* _Task item_
Provide an exact copy of the lines from the beginning of the records through the line that includes "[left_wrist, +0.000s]", and of no others.

Items from a data source

━━━━━━━━━━

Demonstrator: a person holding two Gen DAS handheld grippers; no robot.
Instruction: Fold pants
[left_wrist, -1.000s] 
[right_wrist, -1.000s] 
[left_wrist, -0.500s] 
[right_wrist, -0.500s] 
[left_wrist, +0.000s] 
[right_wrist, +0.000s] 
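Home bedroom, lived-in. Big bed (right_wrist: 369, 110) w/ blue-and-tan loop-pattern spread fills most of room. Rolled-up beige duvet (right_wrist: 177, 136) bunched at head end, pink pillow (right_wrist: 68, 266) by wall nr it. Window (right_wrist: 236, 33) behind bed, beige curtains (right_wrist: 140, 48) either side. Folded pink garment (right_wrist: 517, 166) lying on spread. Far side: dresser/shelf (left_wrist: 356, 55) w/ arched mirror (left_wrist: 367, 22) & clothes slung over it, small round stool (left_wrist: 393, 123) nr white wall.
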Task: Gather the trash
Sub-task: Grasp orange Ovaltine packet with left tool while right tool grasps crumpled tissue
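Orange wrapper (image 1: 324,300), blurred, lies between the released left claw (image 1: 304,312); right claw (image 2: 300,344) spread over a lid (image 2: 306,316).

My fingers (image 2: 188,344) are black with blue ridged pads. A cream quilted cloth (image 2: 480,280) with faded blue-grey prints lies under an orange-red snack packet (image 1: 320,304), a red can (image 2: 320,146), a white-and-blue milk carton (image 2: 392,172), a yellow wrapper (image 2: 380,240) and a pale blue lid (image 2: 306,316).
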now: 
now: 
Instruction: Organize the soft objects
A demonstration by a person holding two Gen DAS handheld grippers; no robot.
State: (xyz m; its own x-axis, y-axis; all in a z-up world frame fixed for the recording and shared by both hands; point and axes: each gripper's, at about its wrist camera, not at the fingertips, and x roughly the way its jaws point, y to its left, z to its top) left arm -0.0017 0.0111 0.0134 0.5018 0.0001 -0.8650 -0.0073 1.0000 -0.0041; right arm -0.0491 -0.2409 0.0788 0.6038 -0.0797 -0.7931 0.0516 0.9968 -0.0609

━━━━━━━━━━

* _Response to the exercise_
Demonstrator: a person holding two Gen DAS handheld grippers; no robot.
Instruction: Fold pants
[left_wrist, -1.000s] 
[right_wrist, -1.000s] 
[left_wrist, -0.500s] 
[right_wrist, -0.500s] 
[left_wrist, +0.000s] 

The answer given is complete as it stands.